GC.malloc is pure - wat

Steven Schveighoffer via Digitalmars-d digitalmars-d at puremagic.com
Fri Apr 24 13:55:01 PDT 2015


On 4/24/15 4:42 PM, deadalnix wrote:
> On Friday, 24 April 2015 at 19:41:21 UTC, Steven Schveighoffer wrote:
>> On 4/24/15 3:12 PM, deadalnix wrote:
>>> On Friday, 24 April 2015 at 18:48:43 UTC, Steven Schveighoffer wrote:
>>>> I think you are thinking of @safe-ty. malloc and free can be pure, but
>>>> must be contained properly.
>>>>
>>>> purity when it comes to mutable data is a tricky thing.
>>>
>>> No, it should not be pure because it alter global state in a manner
>>> visible to the program.
>>
>> But so does GC.malloc.
>>
>
> No, that's the whole point of using a GC. You ask it for a chunk of
> memory, it gives you a chunk of memory. This does not affect any other
> part of your program as it is a NEW chunk of memory, so you are not
> messing with your program state.

But I can check memory usage size and see global state has been altered.

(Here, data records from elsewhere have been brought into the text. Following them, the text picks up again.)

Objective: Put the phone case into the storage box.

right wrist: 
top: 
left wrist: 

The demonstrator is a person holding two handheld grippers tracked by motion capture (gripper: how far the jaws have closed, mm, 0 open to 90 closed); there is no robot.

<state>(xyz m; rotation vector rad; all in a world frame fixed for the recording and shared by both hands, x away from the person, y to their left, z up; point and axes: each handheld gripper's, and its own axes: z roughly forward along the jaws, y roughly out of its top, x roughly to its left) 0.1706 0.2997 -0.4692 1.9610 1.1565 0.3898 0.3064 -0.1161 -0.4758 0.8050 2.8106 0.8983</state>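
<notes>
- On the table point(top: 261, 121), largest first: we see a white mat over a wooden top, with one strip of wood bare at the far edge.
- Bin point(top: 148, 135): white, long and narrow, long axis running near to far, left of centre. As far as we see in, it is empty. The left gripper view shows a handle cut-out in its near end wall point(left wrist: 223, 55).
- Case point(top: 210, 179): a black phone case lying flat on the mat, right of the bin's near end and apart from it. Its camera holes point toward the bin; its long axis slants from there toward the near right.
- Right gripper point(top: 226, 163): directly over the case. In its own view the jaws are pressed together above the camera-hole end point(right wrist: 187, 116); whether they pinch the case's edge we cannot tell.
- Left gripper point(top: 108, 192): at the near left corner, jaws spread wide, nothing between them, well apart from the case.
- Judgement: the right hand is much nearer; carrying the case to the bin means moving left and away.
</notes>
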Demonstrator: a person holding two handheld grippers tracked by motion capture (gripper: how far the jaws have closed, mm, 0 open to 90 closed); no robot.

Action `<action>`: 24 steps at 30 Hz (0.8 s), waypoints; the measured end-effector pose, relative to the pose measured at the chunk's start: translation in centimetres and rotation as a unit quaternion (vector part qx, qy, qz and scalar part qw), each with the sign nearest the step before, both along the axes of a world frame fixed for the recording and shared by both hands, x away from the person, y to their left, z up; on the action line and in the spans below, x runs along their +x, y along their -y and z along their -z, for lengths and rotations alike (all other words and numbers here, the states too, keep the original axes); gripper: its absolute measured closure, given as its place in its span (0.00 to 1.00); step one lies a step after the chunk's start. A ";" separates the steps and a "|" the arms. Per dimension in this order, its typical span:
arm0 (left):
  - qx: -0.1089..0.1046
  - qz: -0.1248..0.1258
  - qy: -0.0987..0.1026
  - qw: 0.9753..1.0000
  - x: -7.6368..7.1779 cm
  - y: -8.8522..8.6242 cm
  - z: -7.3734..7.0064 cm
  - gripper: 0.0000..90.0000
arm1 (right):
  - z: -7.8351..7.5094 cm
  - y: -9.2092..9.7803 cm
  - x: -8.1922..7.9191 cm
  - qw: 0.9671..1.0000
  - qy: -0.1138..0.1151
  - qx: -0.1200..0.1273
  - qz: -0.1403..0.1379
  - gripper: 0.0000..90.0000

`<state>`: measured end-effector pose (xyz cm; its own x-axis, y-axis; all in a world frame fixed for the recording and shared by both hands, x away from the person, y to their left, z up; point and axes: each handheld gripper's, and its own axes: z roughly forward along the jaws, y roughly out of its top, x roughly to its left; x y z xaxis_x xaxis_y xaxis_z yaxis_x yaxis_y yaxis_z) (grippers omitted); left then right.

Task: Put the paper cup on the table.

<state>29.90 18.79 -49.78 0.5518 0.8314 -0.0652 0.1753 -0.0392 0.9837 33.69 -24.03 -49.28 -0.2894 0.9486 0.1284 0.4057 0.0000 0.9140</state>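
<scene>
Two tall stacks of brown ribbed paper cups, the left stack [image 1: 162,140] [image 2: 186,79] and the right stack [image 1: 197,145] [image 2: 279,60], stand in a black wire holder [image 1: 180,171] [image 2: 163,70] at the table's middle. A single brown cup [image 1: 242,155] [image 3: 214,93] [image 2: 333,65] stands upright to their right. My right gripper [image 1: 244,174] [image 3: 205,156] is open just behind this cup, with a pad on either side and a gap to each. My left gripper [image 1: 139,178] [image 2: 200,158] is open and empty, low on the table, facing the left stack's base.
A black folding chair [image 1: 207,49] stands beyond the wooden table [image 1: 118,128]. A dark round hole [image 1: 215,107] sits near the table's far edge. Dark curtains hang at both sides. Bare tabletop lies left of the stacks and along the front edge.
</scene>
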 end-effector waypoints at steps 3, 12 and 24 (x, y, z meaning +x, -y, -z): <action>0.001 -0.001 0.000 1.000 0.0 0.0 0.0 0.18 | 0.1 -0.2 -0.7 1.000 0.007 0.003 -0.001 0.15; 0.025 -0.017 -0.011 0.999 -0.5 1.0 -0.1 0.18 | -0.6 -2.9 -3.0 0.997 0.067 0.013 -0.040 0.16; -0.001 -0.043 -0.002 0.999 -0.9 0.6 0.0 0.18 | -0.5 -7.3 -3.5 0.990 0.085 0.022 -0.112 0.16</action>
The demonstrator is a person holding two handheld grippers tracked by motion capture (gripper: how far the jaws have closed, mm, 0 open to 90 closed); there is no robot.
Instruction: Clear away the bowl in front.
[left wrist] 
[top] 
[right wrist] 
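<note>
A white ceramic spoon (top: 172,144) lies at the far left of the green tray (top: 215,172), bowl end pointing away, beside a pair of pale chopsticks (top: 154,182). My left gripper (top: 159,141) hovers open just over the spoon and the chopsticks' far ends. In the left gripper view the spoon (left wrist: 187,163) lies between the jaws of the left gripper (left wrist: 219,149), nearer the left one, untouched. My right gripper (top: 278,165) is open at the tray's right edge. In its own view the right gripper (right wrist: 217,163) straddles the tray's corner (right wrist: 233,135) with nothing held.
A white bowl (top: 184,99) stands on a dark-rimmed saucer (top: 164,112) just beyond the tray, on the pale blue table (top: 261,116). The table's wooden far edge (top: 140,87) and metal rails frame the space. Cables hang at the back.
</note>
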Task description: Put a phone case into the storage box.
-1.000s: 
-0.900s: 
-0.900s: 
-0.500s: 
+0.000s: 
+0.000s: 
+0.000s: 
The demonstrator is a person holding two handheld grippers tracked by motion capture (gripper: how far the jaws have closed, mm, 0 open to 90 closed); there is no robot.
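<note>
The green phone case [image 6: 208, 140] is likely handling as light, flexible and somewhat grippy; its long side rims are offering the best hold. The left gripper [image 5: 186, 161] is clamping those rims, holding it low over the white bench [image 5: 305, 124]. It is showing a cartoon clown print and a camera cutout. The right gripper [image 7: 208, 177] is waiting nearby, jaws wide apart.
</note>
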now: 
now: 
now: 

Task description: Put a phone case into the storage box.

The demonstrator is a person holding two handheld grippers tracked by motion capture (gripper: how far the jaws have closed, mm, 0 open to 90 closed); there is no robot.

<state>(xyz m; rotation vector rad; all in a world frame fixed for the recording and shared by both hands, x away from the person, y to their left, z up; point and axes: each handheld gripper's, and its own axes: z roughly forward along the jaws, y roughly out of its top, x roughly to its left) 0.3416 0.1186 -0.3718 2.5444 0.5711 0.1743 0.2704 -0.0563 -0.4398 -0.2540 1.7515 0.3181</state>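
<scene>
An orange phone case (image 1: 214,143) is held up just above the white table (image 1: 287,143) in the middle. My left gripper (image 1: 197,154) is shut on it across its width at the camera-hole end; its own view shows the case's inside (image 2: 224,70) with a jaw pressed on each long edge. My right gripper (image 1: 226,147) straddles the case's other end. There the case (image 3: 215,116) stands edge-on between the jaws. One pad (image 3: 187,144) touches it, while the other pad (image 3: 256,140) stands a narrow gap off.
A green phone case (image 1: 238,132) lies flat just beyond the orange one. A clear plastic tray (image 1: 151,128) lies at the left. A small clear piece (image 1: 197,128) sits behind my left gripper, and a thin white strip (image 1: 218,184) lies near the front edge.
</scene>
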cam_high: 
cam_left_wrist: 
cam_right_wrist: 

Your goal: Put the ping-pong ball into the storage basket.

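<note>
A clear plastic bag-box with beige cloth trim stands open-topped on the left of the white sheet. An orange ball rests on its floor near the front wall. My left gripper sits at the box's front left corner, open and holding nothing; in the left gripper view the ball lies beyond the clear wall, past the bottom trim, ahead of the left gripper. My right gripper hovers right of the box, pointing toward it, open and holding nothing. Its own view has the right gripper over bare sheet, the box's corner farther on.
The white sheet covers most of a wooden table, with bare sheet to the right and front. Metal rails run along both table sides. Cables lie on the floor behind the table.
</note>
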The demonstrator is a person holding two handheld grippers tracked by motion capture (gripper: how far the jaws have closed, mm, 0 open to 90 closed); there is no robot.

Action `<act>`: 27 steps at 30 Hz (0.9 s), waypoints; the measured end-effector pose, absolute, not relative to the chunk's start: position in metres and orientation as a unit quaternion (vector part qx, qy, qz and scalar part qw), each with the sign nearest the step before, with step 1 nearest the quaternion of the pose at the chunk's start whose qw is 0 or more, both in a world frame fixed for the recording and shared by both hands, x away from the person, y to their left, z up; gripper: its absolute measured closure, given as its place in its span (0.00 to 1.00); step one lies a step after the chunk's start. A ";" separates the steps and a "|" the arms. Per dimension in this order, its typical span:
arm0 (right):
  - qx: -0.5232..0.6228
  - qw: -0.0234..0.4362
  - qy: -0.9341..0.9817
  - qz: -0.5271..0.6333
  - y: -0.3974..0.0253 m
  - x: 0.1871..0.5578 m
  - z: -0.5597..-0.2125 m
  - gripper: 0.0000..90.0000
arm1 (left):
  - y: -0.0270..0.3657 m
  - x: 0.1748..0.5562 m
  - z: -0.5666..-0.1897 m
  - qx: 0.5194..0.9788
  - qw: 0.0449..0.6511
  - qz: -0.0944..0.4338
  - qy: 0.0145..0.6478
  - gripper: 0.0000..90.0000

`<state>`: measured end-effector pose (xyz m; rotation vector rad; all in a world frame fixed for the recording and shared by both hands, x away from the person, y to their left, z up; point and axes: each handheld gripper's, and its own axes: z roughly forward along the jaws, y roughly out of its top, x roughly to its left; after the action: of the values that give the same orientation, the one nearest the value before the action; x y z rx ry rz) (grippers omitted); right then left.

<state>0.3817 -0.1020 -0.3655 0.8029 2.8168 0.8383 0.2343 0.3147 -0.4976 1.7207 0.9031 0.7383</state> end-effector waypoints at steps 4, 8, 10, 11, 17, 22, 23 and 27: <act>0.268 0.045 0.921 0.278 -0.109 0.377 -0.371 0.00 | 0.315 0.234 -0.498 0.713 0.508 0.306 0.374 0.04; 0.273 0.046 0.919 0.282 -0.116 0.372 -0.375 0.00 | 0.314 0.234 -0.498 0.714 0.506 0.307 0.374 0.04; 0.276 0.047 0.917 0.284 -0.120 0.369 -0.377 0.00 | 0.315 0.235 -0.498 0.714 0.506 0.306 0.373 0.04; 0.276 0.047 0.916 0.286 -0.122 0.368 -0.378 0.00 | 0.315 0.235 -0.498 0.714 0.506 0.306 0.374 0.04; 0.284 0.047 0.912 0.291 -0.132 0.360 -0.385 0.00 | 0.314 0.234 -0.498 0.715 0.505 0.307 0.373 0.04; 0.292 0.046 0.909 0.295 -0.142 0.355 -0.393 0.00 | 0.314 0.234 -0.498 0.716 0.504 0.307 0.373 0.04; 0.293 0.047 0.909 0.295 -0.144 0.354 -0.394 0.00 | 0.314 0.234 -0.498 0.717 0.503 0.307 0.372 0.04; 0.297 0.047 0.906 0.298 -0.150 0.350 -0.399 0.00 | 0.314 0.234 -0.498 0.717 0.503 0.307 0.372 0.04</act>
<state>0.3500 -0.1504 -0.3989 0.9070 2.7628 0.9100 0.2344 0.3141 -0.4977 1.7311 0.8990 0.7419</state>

> When you free, you potentially alter references anywhere outside your
> "pure" function. It must not be pure.

When you do ANYTHING to mutable data, you potentially alter references 
outside your pure function. This is not a disqualifier. It's accessing 
global sate directly that wasn't passed to you that is a disqualifier.